Très vite, l’illusion bascule vers l’exploitation financière. Les escrocs demandent des sommes modestes d’abord, puis des virements plus conséquents, faisant appel aux fragilités personnelles d’Anne : sa maladie passée, ses difficultés conjugales, son enfance tourmentée. Le faux Brad Pitt utilisait ce que l’on appelle une « technique en miroir », reproduisant à l’écran les émotions et expériences qu’Anne lui confiait pour renforcer son emprise : « Quand je lui ai révélé que j’avais eu un cancer, il en a eu un. Si j’avais perdu mon chien, il aurait aussi perdu le sien. »
Trois plaintes, qui n’ont abouti à rien
Malgré ses tentatives de le bloquer, Anne reste sous son emprise affective et, au bout d’un an et demi, se retrouve ruinée, isolée et coupée de son entourage. Car le brouteur alternait flatterie et mépris, jouant habilement sur les émotions de sa victime. À son effondrement financier s’ajoute une autre arnaque, l’imposteur se faisant passer pour un agent du FBI. Lorsqu’elle réalise enfin l’ampleur de l’arnaque, Anne cherche à mettre un terme à sa vie. Prendre conscience de l’arnaque représente une victoire sur soi que de nombreuses victimes, prisonnières du déni, n’arrivent pas à franchir, soulignent nos confrères.

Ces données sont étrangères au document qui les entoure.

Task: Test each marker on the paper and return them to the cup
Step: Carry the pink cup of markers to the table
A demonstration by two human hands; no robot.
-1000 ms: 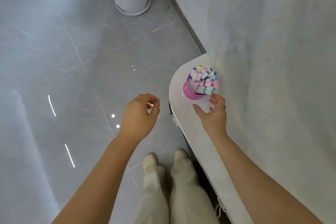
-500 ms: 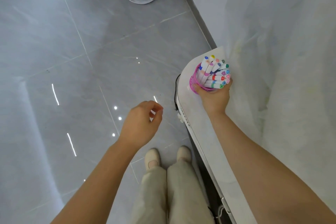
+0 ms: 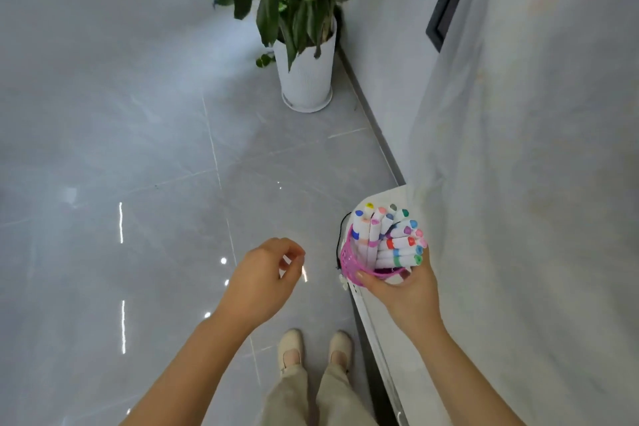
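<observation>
Reaching forward since a second ago, right hand (image 3: 404,290) now grasps the pink cup (image 3: 349,263), markers (image 3: 390,235) all inside; left hand (image 3: 259,284) hangs beside it, loosely curled, empty. No paper visible, so testing seems unstarted

The person wears loose beige trousers (image 3: 304,398) and pale cream shoes (image 3: 291,346) with a strap across the top of each foot; both forearms (image 3: 193,363) are bare.

One cup (image 3: 349,263), over ten markers (image 3: 397,243), two hands (image 3: 262,278) (image 3: 406,290), one plant (image 3: 307,76)
</observation>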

Ce type de fraude est loin d’être isolé : selon Cybermalveillance.gouv.fr, plus de 1500 demandes de conseil liées à des « fraudes à l’amour » ont été enregistrées en septembre, soit deux fois plus qu’au début de l’année, sachant que ce chiffre est loin de refléter la réalité.

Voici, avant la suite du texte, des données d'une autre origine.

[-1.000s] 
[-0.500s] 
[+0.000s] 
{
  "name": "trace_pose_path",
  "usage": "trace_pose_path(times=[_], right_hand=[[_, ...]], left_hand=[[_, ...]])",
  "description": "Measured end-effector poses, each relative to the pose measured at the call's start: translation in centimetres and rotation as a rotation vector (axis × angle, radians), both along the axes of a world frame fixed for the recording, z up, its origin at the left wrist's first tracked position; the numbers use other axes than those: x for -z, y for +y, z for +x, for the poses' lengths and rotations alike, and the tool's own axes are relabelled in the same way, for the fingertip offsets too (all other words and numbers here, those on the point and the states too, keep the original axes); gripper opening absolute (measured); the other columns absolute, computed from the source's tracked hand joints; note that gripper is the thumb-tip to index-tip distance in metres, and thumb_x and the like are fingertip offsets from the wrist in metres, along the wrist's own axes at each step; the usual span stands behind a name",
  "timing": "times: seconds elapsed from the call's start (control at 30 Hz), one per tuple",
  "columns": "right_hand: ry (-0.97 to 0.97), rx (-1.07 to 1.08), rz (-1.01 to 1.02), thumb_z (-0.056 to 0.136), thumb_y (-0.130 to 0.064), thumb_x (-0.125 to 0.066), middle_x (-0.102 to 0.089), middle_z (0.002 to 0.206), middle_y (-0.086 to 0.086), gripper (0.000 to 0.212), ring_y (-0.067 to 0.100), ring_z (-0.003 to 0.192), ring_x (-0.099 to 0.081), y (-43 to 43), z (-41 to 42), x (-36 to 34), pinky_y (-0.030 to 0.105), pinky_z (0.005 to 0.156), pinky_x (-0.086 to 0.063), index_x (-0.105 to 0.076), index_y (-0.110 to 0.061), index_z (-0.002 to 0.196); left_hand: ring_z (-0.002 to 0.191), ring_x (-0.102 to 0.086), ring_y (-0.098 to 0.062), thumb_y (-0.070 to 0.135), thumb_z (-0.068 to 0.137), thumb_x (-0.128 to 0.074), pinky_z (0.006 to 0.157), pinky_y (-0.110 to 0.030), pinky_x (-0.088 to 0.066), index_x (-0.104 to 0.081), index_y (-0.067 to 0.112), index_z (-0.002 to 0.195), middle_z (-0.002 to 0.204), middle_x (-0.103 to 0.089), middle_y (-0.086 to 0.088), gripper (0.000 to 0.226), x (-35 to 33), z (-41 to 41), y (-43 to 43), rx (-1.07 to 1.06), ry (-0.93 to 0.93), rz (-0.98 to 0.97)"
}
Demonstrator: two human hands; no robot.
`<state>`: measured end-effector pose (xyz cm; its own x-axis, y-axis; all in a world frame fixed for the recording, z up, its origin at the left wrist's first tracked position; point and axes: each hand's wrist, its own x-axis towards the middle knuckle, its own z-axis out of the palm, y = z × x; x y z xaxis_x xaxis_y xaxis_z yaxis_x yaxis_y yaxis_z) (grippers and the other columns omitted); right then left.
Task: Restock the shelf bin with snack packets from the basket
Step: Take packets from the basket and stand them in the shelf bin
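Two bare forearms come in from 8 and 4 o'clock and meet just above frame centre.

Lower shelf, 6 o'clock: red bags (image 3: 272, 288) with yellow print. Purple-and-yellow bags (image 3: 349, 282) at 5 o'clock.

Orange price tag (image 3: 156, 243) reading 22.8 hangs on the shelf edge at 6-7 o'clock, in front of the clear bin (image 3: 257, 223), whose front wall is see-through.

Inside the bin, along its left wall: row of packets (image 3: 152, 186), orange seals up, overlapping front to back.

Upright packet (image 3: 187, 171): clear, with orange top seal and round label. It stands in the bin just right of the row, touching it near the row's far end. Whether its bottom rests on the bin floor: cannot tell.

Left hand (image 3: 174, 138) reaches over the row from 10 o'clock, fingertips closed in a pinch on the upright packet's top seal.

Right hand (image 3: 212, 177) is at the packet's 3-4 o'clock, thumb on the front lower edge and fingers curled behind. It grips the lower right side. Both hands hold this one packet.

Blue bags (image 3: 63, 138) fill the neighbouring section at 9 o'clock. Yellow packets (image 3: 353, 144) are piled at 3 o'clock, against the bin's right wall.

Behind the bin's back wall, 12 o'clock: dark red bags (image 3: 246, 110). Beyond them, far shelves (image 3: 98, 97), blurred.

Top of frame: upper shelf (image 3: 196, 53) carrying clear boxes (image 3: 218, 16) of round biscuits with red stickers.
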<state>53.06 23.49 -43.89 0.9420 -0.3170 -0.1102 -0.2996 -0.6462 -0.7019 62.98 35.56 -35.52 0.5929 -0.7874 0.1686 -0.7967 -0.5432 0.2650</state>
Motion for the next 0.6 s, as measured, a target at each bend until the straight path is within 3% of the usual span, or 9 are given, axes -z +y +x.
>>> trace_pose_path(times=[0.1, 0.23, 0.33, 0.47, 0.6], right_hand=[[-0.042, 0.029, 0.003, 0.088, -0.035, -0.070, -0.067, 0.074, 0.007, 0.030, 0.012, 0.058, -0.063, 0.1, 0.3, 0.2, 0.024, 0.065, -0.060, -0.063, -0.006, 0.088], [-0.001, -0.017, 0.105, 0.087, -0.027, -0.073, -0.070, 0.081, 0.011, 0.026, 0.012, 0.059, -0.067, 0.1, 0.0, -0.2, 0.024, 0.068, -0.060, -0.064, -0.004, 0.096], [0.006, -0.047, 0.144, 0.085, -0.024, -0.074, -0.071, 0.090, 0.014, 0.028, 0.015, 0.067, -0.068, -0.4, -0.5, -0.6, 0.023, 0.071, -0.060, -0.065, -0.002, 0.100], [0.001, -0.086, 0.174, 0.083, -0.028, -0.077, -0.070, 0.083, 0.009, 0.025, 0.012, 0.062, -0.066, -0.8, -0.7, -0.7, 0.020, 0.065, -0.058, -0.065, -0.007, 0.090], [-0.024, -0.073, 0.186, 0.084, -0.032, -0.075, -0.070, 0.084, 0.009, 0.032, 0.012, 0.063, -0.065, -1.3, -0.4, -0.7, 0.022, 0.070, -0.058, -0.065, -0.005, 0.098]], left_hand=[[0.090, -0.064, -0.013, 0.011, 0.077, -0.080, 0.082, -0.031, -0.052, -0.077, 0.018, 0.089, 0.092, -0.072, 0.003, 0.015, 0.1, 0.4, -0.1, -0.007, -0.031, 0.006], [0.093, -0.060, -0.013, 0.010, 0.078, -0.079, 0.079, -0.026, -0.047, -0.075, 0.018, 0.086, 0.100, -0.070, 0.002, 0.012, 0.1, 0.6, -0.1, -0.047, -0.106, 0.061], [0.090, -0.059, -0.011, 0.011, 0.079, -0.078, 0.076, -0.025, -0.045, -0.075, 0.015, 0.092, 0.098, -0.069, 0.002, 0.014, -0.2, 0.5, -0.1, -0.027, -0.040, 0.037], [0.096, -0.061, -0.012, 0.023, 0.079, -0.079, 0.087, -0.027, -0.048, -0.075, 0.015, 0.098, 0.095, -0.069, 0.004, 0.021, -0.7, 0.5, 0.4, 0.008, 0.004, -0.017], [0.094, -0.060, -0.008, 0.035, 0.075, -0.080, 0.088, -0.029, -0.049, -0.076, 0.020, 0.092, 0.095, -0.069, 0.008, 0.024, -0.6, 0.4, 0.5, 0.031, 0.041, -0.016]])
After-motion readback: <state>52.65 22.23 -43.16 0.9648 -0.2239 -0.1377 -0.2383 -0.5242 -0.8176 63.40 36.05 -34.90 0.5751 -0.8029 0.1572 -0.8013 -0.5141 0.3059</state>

Anne Deneuchatel a déposé trois plaintes, en France, à Maurice et en Côte d’Ivoire, en vain. Les usurpateurs, trois hommes vivant au Nigeria, ont cependant bien été identifiés et localisés.
L’affaire, largement médiatisée début 2025 suite aux conseils d’une amie de la victime, a par ailleurs conduit à un déferlement de moqueries en ligne, alors que l’objectif était de faire avancer les procédures judiciaires. Après un reportage diffusé sur TF1, Anne a effectivement été prise pour cible d’un cyberharcèlement massif, une épreuve qui s’est ajoutée à son traumatisme initial.

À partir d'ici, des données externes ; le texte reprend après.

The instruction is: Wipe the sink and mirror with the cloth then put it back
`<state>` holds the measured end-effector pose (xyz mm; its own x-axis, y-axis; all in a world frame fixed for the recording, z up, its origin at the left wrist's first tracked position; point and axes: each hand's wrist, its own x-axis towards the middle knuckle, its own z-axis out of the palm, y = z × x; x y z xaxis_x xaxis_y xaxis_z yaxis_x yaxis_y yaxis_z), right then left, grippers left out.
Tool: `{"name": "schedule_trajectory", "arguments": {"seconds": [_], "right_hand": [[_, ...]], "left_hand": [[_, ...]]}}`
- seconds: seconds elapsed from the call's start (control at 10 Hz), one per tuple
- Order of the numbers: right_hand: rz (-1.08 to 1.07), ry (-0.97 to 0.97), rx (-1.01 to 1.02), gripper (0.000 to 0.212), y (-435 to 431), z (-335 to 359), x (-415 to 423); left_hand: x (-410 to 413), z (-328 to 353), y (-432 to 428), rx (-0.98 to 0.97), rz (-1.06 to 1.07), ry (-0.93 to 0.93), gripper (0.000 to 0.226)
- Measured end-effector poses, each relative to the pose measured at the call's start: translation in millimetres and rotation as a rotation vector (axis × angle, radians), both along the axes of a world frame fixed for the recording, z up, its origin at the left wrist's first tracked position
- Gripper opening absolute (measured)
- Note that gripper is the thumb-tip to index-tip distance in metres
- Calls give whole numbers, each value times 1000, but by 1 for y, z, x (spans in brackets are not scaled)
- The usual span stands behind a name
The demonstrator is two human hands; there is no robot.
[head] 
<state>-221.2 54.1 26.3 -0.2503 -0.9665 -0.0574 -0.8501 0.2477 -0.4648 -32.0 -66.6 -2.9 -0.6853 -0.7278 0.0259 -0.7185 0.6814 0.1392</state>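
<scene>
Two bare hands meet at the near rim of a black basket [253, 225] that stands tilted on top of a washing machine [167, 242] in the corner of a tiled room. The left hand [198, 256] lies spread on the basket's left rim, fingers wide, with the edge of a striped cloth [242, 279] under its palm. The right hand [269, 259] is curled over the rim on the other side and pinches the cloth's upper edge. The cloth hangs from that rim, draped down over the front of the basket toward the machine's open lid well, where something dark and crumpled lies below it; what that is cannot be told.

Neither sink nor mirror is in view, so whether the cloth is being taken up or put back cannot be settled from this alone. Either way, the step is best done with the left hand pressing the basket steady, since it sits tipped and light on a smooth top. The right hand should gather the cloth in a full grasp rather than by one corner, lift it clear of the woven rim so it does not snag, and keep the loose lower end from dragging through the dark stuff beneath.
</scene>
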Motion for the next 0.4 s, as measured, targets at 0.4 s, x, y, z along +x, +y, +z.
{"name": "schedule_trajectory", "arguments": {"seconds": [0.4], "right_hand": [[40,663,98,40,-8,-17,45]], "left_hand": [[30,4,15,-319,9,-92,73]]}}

« Une femme pleine de bon sens, la tête sur les épaules »
« Nous sommes tous des proies potentielles face aux arnaques sentimentales. J’étais moi-même une femme pleine de bon sens, la tête sur les épaules, qui travaillait », assure Anne Deneuchatel.
En effet, avant de devenir cible des brouteurs, Anne s’est mariée, à deux reprises. Installée à La Réunion dans les années 1990 avec son premier mari, elle y a vécu dix-huit ans. De cette union est née une fille. Elle s’est ensuite séparée et a ouvert une boutique de décoration sur l’île. Son deuxième mariage, avec un homme d’affaires millionnaire qu’elle avait rencontré dans son commerce, transforme progressivement sa vie. Elle décrit la villa où elle vivait avec lui comme une « prison dorée » et ajoute : « Il s’est révélé égoïste, manipulateur. » Loin d’être libre financièrement, elle devient dépendante de son second mari, qui contrôle ses ressources et la prive de toute autonomie. « Il me versait un peu d’argent chaque mois, mais je ne pouvais même pas payer les études de ma fille. J’étais entièrement sous sa tutelle. »
Ce vécu éclaire la vulnérabilité sur laquelle les escrocs ont pu s’appuyer et donne tout son sens au témoignage d’Anne. Il est à espérer qu’à travers son livre, le public puisse être sensibilisé aux dangers de ces escroqueries sophistiquées, qui exploitent avec habileté les failles de leurs victimes.